The expected output is exactly the lines below, starting at the line with "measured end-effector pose" and ending at the line with "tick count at", both included; no other line belongs in it.
++++++++
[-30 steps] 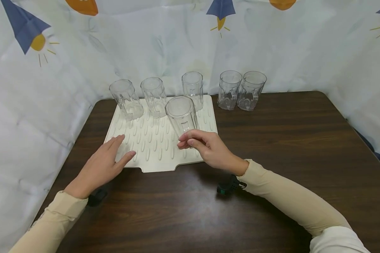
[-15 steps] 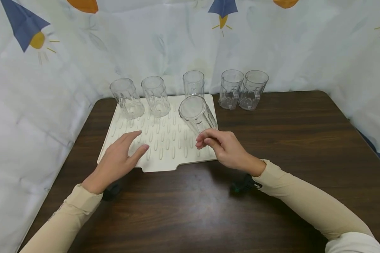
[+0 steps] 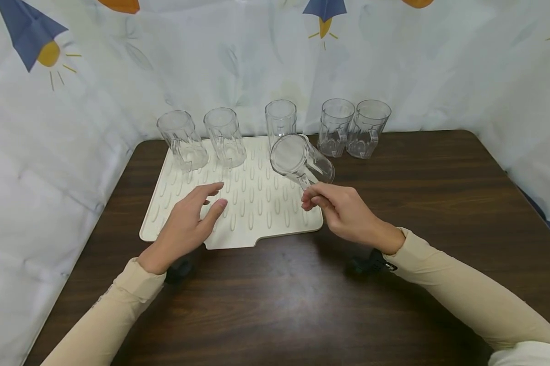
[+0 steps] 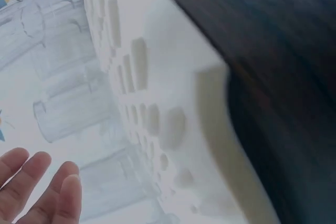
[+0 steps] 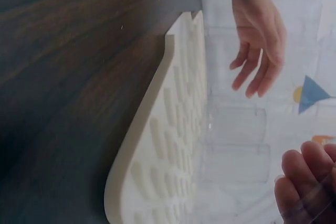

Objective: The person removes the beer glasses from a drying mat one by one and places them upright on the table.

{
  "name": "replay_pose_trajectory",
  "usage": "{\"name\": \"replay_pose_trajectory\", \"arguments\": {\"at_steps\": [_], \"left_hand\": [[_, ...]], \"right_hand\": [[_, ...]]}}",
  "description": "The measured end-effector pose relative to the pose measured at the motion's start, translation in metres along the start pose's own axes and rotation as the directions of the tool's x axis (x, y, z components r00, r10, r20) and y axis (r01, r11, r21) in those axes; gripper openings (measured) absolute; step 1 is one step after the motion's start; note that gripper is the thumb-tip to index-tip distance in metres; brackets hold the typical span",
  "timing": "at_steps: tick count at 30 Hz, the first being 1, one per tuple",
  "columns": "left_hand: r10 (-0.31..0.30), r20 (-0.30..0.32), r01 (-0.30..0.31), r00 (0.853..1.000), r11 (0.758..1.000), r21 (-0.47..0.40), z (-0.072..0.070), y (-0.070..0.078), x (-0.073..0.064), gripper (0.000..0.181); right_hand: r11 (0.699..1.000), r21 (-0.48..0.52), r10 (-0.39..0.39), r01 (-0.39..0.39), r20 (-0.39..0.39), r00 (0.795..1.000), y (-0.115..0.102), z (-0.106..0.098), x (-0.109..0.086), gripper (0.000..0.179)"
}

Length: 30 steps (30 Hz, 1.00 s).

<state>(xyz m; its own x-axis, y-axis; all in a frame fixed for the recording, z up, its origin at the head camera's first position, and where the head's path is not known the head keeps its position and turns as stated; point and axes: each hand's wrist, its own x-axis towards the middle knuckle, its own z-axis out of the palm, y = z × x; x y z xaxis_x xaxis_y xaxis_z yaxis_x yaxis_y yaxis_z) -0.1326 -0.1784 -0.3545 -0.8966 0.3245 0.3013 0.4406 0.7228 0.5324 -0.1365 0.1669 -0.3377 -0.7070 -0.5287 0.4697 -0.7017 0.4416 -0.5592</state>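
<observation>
My right hand (image 3: 350, 211) grips a clear glass mug (image 3: 322, 165) by its handle. The mug is tipped on its side over the right part of a white ridged draining board (image 3: 231, 239), one round end facing the head camera. My left hand (image 3: 183, 226) hovers over the board's front left, fingers relaxed, thumb apart, holding nothing. Three more clear mugs stand along the back of the board: one at the left (image 3: 190, 147), one beside it (image 3: 229, 145), and a third (image 3: 280, 119) partly behind the held mug. In the left wrist view my left fingers (image 4: 68, 198) show bare.
Two upright glass mugs, a nearer-left one (image 3: 334, 132) and its neighbour (image 3: 368, 132), stand close together on the dark wooden table (image 3: 430, 203), right of the board. A white patterned cloth (image 3: 430, 66) hangs behind and at the sides.
My right hand has shifted right with the mug, which has turned from leaning upright to lying sideways. My left hand has moved right over the board.
</observation>
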Motion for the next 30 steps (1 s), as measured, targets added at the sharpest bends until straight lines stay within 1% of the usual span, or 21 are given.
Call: {"name": "replay_pose_trajectory", "arguments": {"at_steps": [2, 5, 8, 15, 16, 23, 30], "left_hand": [[0.009, 0.000, -0.009, 1.000, 1.000, -0.024, 0.003, 0.002, 0.003, 0.047], [0.017, -0.001, -0.017, 1.000, 0.999, -0.050, 0.007, 0.005, 0.006, 0.045], [0.023, 0.006, -0.023, 1.000, 0.997, -0.073, 0.010, 0.008, 0.010, 0.045], [0.044, 0.032, -0.040, 0.999, 0.992, -0.123, 0.017, 0.015, 0.021, 0.045], [0.046, 0.034, -0.041, 0.998, 0.990, -0.132, 0.018, 0.016, 0.022, 0.045], [0.063, 0.022, -0.056, 0.998, 0.972, -0.230, 0.027, 0.025, 0.028, 0.049], [0.060, 0.010, -0.053, 0.998, 0.945, -0.321, 0.036, 0.033, 0.033, 0.045]], "right_hand": [[1.000, -0.025, -0.015, 0.015, -0.011, 1.000, 0.002, -0.003, -0.001, 0.014], [0.996, -0.067, -0.058, 0.056, -0.029, 0.998, 0.006, -0.005, -0.001, 0.011], [0.990, -0.108, -0.090, 0.086, -0.032, 0.995, 0.010, -0.007, -0.001, 0.011], [0.971, -0.207, -0.119, 0.116, -0.002, 0.993, 0.015, -0.012, -0.001, 0.036], [0.968, -0.219, -0.121, 0.120, 0.005, 0.993, 0.015, -0.012, -0.001, 0.037], [0.946, -0.290, -0.141, 0.147, 0.043, 0.989, 0.014, -0.016, -0.001, 0.039], [0.917, -0.354, -0.170, 0.181, 0.064, 0.983, 0.013, -0.014, -0.003, 0.043]]}}
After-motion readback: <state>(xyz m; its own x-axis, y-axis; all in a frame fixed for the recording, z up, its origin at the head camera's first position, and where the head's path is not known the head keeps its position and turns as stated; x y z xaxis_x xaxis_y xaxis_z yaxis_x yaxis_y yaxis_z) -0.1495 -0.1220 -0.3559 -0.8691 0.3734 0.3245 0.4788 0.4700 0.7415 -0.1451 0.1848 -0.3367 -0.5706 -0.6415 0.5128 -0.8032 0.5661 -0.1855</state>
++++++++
● **Expected output**
  "description": "The measured end-effector pose relative to the pose measured at the motion's start, translation in metres along the start pose's own axes and rotation as the directions of the tool's x axis (x, y, z components r00, r10, r20) and y axis (r01, r11, r21) in those axes; gripper openings (measured) absolute; step 1 is one step after the motion's start; note that gripper is the thumb-tip to index-tip distance in metres; brackets hold the typical span",
  "timing": "at_steps: tick count at 30 Hz, the first being 1, one per tuple",

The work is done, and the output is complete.